* **Activity**:
Repeat verbatim, and only, the lines of the data below, beginning at the line that contains "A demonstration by" and stopping after the line that contains "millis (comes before".

* **Input records**:
——————————

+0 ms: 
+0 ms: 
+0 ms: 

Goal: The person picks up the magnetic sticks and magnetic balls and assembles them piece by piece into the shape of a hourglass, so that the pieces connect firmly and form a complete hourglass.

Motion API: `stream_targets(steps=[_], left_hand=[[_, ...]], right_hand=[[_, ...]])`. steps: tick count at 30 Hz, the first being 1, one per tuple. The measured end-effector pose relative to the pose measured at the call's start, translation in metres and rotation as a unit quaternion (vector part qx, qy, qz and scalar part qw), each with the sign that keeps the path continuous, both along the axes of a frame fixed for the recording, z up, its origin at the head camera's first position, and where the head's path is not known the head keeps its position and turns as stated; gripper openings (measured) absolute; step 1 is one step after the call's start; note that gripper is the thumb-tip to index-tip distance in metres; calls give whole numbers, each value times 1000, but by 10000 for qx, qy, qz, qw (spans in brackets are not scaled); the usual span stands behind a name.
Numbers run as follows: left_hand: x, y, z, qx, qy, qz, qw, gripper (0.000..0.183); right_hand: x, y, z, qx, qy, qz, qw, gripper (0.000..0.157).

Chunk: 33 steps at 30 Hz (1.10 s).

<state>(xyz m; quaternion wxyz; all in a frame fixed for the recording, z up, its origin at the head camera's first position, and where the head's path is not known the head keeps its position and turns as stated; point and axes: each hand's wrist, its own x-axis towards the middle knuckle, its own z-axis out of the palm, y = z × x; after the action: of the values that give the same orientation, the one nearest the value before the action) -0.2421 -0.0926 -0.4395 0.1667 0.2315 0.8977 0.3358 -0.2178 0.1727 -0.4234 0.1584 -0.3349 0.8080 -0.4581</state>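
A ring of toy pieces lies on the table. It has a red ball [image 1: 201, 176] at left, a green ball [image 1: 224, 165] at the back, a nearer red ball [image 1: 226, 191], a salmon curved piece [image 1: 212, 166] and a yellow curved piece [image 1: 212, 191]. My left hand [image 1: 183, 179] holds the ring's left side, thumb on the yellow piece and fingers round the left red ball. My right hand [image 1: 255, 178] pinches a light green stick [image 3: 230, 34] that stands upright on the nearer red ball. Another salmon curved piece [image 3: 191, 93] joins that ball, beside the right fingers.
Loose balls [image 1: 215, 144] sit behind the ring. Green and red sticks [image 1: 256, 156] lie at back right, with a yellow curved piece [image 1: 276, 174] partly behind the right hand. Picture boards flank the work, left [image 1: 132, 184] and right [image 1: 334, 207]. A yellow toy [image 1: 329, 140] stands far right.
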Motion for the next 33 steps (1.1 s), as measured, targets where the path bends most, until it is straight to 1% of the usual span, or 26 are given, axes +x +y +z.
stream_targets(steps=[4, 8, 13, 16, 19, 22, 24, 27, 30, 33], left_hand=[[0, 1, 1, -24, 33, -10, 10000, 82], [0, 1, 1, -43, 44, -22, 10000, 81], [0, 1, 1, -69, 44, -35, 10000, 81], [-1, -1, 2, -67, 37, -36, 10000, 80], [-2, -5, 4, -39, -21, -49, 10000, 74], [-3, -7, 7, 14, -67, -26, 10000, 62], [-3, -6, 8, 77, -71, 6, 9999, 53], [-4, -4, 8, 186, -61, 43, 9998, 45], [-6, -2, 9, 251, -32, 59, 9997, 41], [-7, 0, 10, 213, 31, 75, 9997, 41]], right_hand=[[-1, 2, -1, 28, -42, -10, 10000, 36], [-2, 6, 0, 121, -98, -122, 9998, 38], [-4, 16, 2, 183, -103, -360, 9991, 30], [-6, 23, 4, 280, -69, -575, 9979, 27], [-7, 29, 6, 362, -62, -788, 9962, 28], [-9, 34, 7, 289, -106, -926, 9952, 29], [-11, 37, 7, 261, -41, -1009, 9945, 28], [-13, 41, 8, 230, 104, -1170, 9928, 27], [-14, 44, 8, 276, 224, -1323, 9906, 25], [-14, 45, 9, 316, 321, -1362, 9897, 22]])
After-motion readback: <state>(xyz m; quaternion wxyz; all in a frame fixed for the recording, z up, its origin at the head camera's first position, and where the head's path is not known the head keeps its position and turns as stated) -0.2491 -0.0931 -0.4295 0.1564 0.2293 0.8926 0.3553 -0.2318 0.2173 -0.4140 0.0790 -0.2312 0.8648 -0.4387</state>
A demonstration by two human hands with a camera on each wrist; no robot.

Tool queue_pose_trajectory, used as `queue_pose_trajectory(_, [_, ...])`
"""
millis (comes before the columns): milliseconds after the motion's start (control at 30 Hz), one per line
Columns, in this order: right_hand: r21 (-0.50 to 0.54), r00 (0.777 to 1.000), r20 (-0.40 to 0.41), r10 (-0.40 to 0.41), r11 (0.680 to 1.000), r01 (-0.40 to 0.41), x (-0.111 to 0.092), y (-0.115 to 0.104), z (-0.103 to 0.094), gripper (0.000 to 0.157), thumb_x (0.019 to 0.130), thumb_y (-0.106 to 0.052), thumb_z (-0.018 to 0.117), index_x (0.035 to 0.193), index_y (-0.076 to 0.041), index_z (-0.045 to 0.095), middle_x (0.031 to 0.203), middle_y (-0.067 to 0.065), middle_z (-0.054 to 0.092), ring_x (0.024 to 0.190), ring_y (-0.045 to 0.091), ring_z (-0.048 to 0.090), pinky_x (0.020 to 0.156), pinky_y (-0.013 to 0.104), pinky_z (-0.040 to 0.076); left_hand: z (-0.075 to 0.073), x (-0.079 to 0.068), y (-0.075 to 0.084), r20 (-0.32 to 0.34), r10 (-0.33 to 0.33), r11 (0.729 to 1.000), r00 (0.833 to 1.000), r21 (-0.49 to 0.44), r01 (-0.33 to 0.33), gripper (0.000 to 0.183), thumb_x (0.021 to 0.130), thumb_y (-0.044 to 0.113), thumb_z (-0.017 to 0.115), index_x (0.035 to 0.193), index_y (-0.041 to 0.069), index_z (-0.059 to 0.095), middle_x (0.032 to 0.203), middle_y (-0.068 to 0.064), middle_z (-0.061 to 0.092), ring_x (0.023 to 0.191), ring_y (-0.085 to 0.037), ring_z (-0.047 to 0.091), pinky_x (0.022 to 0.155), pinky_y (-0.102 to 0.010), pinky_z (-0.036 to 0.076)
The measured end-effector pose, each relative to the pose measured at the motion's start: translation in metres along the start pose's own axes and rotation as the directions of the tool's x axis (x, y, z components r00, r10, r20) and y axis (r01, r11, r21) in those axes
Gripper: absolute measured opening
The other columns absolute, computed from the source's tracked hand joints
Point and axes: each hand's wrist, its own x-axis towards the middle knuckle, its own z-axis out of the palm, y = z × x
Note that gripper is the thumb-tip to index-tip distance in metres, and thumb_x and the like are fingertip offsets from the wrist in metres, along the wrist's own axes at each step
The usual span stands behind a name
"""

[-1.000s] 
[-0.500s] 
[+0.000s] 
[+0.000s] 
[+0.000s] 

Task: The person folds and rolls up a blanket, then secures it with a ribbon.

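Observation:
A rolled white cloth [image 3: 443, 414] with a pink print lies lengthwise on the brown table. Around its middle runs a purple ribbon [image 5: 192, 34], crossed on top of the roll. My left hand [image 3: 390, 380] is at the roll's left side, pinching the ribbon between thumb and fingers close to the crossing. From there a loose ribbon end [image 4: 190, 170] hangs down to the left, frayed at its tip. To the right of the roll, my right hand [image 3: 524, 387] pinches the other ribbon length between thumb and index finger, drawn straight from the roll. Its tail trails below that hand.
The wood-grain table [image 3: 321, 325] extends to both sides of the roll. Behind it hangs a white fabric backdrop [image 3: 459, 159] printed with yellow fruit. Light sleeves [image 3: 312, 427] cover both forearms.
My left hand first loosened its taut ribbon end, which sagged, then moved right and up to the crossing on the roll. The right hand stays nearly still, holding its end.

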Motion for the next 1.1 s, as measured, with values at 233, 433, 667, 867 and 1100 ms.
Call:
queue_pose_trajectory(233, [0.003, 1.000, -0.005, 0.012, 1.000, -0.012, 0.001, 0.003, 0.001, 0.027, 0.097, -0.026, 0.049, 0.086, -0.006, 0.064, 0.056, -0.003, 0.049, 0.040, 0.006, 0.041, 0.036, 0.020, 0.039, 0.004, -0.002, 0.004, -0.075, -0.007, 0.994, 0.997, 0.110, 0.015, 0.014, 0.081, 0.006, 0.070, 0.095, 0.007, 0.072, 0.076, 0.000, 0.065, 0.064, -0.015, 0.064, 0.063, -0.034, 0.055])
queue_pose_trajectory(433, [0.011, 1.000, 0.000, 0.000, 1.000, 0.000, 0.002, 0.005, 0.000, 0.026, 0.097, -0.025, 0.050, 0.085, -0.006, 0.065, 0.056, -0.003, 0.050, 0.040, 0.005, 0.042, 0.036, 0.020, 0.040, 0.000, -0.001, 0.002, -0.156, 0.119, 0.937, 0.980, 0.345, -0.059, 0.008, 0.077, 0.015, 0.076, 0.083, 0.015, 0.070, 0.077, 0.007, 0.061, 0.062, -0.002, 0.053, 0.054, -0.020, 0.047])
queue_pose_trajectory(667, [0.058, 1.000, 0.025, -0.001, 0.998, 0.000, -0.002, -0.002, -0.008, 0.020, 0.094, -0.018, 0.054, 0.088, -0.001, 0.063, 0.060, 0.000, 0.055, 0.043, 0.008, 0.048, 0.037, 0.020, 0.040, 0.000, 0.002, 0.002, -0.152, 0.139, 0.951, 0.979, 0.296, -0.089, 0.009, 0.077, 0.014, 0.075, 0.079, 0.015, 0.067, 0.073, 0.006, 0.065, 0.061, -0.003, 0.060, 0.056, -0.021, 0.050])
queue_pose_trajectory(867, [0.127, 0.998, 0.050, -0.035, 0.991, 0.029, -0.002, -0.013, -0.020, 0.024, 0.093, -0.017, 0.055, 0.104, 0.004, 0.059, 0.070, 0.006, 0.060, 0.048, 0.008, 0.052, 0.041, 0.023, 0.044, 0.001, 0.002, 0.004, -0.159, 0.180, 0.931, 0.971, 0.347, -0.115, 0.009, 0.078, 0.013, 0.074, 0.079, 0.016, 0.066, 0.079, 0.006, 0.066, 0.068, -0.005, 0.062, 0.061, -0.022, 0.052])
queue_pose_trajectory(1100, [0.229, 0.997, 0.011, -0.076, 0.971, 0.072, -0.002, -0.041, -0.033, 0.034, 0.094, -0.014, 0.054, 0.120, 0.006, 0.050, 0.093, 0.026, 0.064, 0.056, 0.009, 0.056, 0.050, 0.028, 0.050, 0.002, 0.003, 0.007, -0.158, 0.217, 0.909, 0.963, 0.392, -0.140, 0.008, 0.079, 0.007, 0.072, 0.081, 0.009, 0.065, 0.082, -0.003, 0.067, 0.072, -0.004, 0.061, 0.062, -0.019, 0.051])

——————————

* **Result**:
A demonstration by two human hands with a camera on each wrist; no robot.

Tool queue_pose_trajectory, used as `queue_pose_trajectory(_, [_, ...])`
"""
millis (comes before the columns): milliseconds after the motion's start (control at 30 Hz), one per line

That wraps up the exercise.